Replacing Axon Sagas with Stateful Event Handlers: What We Built Instead

Replacing Axon Sagas with Stateful Event Handlers: What We Built Instead

A follow-up to Migrating from Axon Framework 4 to 5: What We Learned. The original migration post mentioned “the saga-to-stateful-handler refactoring was the biggest change but also the most valuable.” This post explains what that refactoring actually looks like — and why we didn’t reach for EventScheduler or DeadlineManager along the way.

The Question That Started This Post

After the migration write-up went up, a reader asked a sharp question:

Did you have to use event scheduler instead of a deadline manager for stateful event handling, since the scope for deadlines’ is only sagas and aggregates?

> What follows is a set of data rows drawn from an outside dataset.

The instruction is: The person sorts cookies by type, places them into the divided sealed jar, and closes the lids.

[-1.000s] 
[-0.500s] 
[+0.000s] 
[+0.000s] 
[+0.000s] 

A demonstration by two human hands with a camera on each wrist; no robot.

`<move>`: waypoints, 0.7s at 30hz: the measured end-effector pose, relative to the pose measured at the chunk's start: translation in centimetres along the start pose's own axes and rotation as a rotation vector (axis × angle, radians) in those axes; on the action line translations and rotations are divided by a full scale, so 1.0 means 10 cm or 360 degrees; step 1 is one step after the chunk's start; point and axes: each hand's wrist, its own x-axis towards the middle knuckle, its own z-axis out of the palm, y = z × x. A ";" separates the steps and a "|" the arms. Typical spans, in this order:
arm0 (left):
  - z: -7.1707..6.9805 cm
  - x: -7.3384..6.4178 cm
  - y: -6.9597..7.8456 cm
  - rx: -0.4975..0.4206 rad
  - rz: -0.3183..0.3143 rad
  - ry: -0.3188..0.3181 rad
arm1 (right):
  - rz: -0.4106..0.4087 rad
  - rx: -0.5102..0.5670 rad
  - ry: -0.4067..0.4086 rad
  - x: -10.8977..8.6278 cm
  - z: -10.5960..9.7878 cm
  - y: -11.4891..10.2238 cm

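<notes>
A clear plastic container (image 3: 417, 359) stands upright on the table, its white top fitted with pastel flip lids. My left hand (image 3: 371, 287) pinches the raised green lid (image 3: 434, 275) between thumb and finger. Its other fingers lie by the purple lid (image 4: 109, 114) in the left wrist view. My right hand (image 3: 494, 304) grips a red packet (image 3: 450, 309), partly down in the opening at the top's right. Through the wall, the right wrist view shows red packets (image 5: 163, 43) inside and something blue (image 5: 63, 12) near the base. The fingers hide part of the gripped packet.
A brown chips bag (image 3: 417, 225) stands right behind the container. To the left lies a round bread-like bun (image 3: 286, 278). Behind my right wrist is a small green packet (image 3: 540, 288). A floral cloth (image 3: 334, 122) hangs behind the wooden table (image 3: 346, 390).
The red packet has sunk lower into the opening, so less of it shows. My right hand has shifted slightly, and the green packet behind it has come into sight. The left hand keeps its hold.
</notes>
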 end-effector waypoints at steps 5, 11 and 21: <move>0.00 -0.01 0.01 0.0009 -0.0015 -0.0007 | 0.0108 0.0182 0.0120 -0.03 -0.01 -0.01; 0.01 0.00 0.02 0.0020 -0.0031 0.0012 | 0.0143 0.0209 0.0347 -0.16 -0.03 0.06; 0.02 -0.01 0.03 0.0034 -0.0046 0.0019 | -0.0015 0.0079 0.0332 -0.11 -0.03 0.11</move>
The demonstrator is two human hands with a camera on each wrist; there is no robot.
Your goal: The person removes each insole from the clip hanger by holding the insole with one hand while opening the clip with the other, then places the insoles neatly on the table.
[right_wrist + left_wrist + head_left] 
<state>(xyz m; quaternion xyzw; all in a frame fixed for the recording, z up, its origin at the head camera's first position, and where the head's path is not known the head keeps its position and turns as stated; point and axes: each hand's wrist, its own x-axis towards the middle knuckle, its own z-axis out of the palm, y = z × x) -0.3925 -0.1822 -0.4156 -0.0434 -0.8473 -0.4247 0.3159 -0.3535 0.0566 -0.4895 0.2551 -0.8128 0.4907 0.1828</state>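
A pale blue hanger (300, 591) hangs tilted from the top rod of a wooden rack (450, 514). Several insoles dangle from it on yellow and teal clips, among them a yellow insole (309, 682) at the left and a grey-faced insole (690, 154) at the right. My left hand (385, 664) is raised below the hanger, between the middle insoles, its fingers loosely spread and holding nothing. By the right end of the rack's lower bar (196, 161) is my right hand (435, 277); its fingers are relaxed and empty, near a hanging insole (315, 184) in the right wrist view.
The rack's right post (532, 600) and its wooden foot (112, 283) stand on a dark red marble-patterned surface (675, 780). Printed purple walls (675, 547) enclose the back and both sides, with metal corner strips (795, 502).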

It’s a great question — and the answer is “neither.” We replaced both. That’s the surprising part of the redesign worth writing about: the assumption baked into the question (you need some Axon scheduling primitive) is the assumption we let go of. Once sagas were off the table, the things sagas had been hiding — coordination of multiple events, waiting until a future moment, and orchestrating long-running multi-step workflows — separated cleanly into three unrelated concerns, each better served by a tool we already had.

This post walks through what replaced sagas, what replaced deadlines, where workflow orchestration ended up, and the one production gotcha we hit on the way.

Why Sagas Had to Go

The motivation for the framework upgrade itself isn’t this post’s subject — that’s covered in the Axon 4 → 5 migration write-up. What this section is about is the saga-shaped choice we made during that migration.

Axon 5 kept sagas reachable through a legacy-support path. So strictly, “we had to redesign” overstates it — we could have lifted the existing sagas across more or less unchanged. What we couldn’t do was treat that as the forward direction. The framework’s signal was clear: stateful event handlers were where new work was meant to go, and sagas were on a path of being supported but no longer invested in.

That nudge mattered for a second reason. Our service runs a fully reactive Spring stack, and the v4 saga implementation we’d been carrying never composed cleanly with reactive event handling. Blocking entry points kept leaking back into reactive chains; we’d worked around it, but every saga touched in v4 was a small drag on the codebase.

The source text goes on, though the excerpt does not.